About this exercise: Everything from the top of the data below through the line with "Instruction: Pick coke" should be duplicated exactly, and nothing past it.

Given data:

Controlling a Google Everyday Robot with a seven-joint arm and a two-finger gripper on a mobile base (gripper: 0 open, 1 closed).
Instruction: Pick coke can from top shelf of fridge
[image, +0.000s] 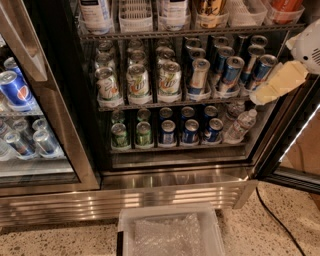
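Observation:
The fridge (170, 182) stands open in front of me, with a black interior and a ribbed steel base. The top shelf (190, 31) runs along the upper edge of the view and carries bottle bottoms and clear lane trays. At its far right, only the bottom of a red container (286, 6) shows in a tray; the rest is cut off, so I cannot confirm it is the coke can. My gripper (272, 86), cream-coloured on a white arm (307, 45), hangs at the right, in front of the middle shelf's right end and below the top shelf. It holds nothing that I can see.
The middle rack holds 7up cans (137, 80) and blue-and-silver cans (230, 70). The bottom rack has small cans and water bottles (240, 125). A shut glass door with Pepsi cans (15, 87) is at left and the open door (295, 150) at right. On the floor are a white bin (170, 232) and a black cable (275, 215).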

Written solution:
Controlling a Google Everyday Robot with a seven-joint arm and a two-finger gripper on a mobile base (gripper: 0 open, 1 closed).
Instruction: Pick coke can from top shelf of fridge

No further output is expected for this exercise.